Akbank Dolapdere Şubesi 1980

Bankacılığın en içten sıcak yıllarıydı. Banko arkasında müşteriden gelen çeki alıp o hesap numarasına ait hesap kartoteksini (hesap kartonu) çıkarıp elimizle fişini keserek hesaptan düştükten sonra 360 derecelik dönüş ile arkamızdaki şefe uzatıp vezneye verişimiz iki dakika falan sürüyor, banko arkasında aynı düzlem üzerinde sabahtan akşama kadar seyrüsefer yapıyorduk. Facit’ li yıllardı çevir, çevir dur faizi hesaplamak için. Faiz / 36500 x Gün sayısı x  Ana para. Formülü herkez elbette biliyordur, konu Facitte her bir rakamı önce tuşa bas, sonra yan tuşuna bas, sağdaki kolu bilmem kaç kere çevir, sonra geri bu kez geriye doğru çevir :))


Askerliğini yapmış bir Türk insanı olarak kısa sürede işim olmadığı halde evleniyor, -Ne iş yapıyor- , bir yerde memur mu? söylemlerine uyarak , Rahmetli Kayınpederim Sadık Oğuzülgen tarafından torpille Akbank’a giriyor, tarihe dikkat! 12 Eylül 1980 günü Akbank  Dolapdere Şubesinde işe başlamak için tayin oluyordum. Fatih Yavuz Selim deki evimden 12 Eylül sabahı tam tekmil giyinmiş vaziyette Saraçhane ye kadar yürüyecek, oradan Dolapdere otobüsüne binecektim. Yola çıktım bir sessizlik hakim tuhaf ama bende yeni işe başlamanın bir heyecanı var yürüyor, bir taraftan da Fatih-Karagümrük Ana caddesine bakıyordum. Askeri jipler geçiyor anlam veremiyordum.  Malta da tam bir karpuz sergisi nin önünden geçerken karpuzcu -”hayrola nereye gidiyorsun” der gibi bir el işareti yaptı, bende ” işe “dedim.. Yine elinle düştü, devrildi işareti yapınca gözüm balkonlara ilişince durumu ancak anladım, darbe olmuş insanlar balkonlardan bakıyorlardı. Cuma gününe denk geldiği için o gün doğal olarak gidemedim Pazartesi bu fotoğrafta olan iş arkadaşlarımla Banka memurluğuna başladım. Sol altta oturan benim efendim. Müdür ; Erol Karadeniz İki Metre boyunda zayıf uzun bacakları nedeniyle ağır ve nüktedan yürüyor boyu nedeniyle bize tepeden bakıyordu. Sağ tarafta ayakta duran benimle aynı zaman da başlayan Çanakkaleli Edip arkadaşımdı. Ortda oturan görevli Haydar tam işini ehli bir adamdı, yanında Mustafa bey is veznedardı. 

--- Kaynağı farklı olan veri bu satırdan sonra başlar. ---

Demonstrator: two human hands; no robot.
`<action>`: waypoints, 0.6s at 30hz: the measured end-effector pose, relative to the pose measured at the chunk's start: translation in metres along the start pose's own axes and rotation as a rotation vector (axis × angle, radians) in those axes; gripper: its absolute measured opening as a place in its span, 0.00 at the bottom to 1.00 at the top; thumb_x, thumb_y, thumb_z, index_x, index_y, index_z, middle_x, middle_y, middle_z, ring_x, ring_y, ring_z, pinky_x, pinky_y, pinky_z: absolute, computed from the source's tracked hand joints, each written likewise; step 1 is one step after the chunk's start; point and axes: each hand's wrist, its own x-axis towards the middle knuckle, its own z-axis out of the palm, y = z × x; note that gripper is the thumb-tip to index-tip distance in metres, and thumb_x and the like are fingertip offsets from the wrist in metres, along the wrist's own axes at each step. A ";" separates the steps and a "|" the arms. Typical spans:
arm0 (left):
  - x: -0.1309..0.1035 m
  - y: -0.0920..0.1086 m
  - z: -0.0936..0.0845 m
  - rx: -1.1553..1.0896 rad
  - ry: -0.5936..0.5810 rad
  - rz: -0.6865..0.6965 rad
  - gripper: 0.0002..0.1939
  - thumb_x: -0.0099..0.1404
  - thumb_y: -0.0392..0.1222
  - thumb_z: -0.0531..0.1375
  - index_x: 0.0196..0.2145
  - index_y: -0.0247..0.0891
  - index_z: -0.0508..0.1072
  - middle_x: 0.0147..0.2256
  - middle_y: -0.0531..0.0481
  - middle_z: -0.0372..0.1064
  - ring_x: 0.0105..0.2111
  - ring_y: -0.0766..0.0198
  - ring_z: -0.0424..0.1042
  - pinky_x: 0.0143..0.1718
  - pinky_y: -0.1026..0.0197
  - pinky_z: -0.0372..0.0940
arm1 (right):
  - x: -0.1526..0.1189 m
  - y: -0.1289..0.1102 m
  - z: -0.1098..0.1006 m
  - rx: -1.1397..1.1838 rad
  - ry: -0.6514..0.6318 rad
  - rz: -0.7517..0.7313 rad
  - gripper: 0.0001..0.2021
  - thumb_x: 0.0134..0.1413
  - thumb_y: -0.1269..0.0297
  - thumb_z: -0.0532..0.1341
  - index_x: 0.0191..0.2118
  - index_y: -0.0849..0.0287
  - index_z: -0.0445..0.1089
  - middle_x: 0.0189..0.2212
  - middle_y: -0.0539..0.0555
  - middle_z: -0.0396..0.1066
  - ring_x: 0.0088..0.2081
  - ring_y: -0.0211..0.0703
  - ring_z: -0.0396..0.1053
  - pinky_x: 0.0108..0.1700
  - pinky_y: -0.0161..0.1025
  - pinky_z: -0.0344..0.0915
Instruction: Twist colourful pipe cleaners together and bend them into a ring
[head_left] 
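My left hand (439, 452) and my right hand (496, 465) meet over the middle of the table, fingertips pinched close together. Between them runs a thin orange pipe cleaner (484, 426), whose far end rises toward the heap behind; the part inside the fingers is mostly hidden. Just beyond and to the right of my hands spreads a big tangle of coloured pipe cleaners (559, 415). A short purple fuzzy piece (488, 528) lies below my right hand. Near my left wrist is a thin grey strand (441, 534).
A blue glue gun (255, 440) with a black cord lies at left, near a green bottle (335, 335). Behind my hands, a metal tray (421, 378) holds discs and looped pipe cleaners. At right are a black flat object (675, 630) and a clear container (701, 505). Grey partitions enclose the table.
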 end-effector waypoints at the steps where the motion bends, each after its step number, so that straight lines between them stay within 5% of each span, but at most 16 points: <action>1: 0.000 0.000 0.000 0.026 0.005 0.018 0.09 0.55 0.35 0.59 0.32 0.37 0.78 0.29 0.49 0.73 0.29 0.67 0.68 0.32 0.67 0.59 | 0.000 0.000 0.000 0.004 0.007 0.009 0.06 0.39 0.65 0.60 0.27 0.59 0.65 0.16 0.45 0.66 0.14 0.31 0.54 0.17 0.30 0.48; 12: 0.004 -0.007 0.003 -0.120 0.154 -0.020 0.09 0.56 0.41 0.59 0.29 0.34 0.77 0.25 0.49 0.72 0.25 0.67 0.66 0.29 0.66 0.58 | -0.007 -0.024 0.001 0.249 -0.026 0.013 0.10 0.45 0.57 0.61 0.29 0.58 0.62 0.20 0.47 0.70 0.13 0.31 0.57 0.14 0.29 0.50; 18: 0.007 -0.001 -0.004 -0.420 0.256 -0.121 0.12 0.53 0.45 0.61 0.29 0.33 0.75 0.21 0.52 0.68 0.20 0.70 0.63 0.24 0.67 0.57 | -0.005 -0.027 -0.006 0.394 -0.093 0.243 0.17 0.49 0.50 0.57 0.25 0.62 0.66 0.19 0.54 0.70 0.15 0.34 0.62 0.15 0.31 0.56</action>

Nihayet memur olup - Nerede çalışıyor- söylenişlerini arkada bırakıyor, çalışıyor, kravat takıyor ama aç geziyor durumuna geliyordum. Maaş 3200TL Fatih’te ev kiram 3200 Tl. İmdadıma hemen, hemen her hafta sonu çıkan düğünlerde gösteri den aldığı paralar ve eşimin ailesi yetişiyordu. Babamla çalışmaktan ayrılıp kendi başıma kalınca veto yiyor ailem tarafından hiç bir destek bulamıyor, Annemin elinden bir şey gelmediği için aşırı üzülmesine sebep oluyordum. O yıllarda Türk Ticaret Bankası ve Akbank en az maaşı verip en çok çalıştıran bankalar oluyorlardı. Şu anda bir Akbank çalışanına sorsanız ancak bir ev kirası kadar maaş alabiliyorlar dır. Kırk Bir yıl geçmesine rağmen bunu nasıl ayarlaya biliyorlar kararı siz verin.